REQUIREMENT → What you return should match every entry, character for character.

====== DATA SECTION

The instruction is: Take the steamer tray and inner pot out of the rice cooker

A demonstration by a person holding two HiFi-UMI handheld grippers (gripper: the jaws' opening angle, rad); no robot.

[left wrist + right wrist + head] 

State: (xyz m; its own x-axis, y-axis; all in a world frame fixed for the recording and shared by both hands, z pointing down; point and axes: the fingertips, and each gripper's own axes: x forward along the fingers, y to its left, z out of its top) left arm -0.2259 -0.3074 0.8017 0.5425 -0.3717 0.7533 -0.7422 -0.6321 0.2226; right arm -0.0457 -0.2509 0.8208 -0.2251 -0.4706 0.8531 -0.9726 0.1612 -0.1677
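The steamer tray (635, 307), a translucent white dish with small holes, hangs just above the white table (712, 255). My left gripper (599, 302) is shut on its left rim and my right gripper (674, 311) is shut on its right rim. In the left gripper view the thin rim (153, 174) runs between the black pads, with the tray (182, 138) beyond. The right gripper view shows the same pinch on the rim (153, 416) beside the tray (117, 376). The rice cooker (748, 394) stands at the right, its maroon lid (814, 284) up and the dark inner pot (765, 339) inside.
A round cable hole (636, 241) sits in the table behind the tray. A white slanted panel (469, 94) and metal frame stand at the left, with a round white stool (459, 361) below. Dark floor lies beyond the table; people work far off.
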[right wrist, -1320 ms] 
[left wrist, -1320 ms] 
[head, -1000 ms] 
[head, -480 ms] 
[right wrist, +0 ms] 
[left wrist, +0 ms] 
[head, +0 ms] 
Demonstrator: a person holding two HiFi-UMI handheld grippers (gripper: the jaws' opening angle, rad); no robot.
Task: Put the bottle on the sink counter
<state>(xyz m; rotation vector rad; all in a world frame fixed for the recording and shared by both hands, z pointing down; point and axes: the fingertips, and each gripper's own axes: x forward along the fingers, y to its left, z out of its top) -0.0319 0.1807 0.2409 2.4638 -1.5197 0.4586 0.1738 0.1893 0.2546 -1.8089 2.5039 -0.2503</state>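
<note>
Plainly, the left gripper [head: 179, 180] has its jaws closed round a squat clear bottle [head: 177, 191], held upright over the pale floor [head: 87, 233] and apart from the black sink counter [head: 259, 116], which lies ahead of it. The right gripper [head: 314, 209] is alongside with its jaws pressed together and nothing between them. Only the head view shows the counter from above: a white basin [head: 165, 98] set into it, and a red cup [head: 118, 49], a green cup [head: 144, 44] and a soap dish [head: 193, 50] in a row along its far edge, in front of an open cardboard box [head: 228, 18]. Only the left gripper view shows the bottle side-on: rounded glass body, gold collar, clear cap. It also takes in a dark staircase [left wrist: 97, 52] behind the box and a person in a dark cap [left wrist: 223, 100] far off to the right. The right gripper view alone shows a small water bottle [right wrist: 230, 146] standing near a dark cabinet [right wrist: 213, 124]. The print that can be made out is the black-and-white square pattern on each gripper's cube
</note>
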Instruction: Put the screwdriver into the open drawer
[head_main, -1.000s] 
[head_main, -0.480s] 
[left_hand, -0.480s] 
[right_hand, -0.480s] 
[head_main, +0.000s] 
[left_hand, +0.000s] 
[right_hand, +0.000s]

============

ANSWER BOX →
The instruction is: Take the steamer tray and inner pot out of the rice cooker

A demonstration by a person holding two HiFi-UMI handheld grippers (gripper: the jaws' opening angle, rad); no robot.

[left wrist + right wrist + head] 

State: (xyz m; its own x-axis, y-axis; all in a world frame fixed for the recording and shared by both hands, z pointing down; point and axes: the fingertips, and each gripper's own axes: x forward along the fingers, y to its left, z out of its top) left arm -0.2259 -0.3074 0.8017 0.5425 -0.3717 0.7533 -0.7422 -0.6321 0.2226; right arm -0.0457 -0.2509 0.8208 -0.2251 -0.4706 0.8531 -0.9726 0.1612 -0.1677
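The steamer tray (635, 307), a translucent white dish with small holes, hangs just above the white table (712, 255). My left gripper (599, 302) is shut on its left rim and my right gripper (674, 311) is shut on its right rim. In the left gripper view the thin rim (153, 174) runs between the black pads, with the tray (182, 138) beyond. The right gripper view shows the same pinch on the rim (153, 416) beside the tray (117, 376). The rice cooker (748, 394) stands at the right, its maroon lid (814, 284) up and the dark inner pot (765, 339) inside.
A round cable hole (636, 241) sits in the table behind the tray. A white slanted panel (469, 94) and metal frame stand at the left, with a round white stool (459, 361) below. Dark floor lies beyond the table; people work far off.
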[right wrist, -1320 ms] 
[left wrist, -1320 ms] 
[head, -1000 ms] 
[head, -480 ms] 
[right wrist, +0 ms] 
[left wrist, +0 ms] 
[head, +0 ms] 
Demonstrator: a person holding two HiFi-UMI handheld grippers (gripper: the jaws' opening angle, rad); no robot.
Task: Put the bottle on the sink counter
<state>(xyz m; rotation vector rad; all in a world frame fixed for the recording and shared by both hands, z pointing down; point and axes: the fingertips, and each gripper's own axes: x forward along the fingers, y to its left, z out of its top) -0.0319 0.1807 0.2409 2.4638 -1.5197 0.4586 0.1738 0.1893 0.2546 -1.8089 2.5039 -0.2503</state>
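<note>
Plainly, the left gripper [head: 179, 180] has its jaws closed round a squat clear bottle [head: 177, 191], held upright over the pale floor [head: 87, 233] and apart from the black sink counter [head: 259, 116], which lies ahead of it. The right gripper [head: 314, 209] is alongside with its jaws pressed together and nothing between them. Only the head view shows the counter from above: a white basin [head: 165, 98] set into it, and a red cup [head: 118, 49], a green cup [head: 144, 44] and a soap dish [head: 193, 50] in a row along its far edge, in front of an open cardboard box [head: 228, 18]. Only the left gripper view shows the bottle side-on: rounded glass body, gold collar, clear cap. It also takes in a dark staircase [left wrist: 97, 52] behind the box and a person in a dark cap [left wrist: 223, 100] far off to the right. The right gripper view alone shows a small water bottle [right wrist: 230, 146] standing near a dark cabinet [right wrist: 213, 124]. The print that can be made out is the black-and-white square pattern on each gripper's cube
</note>
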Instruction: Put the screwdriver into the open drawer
[head_main, -1.000s] 
[head_main, -0.480s] 
[left_hand, -0.480s] 
[right_hand, -0.480s] 
[head_main, +0.000s] 
[left_hand, +0.000s] 
[right_hand, +0.000s]

There is nothing further to this exercise.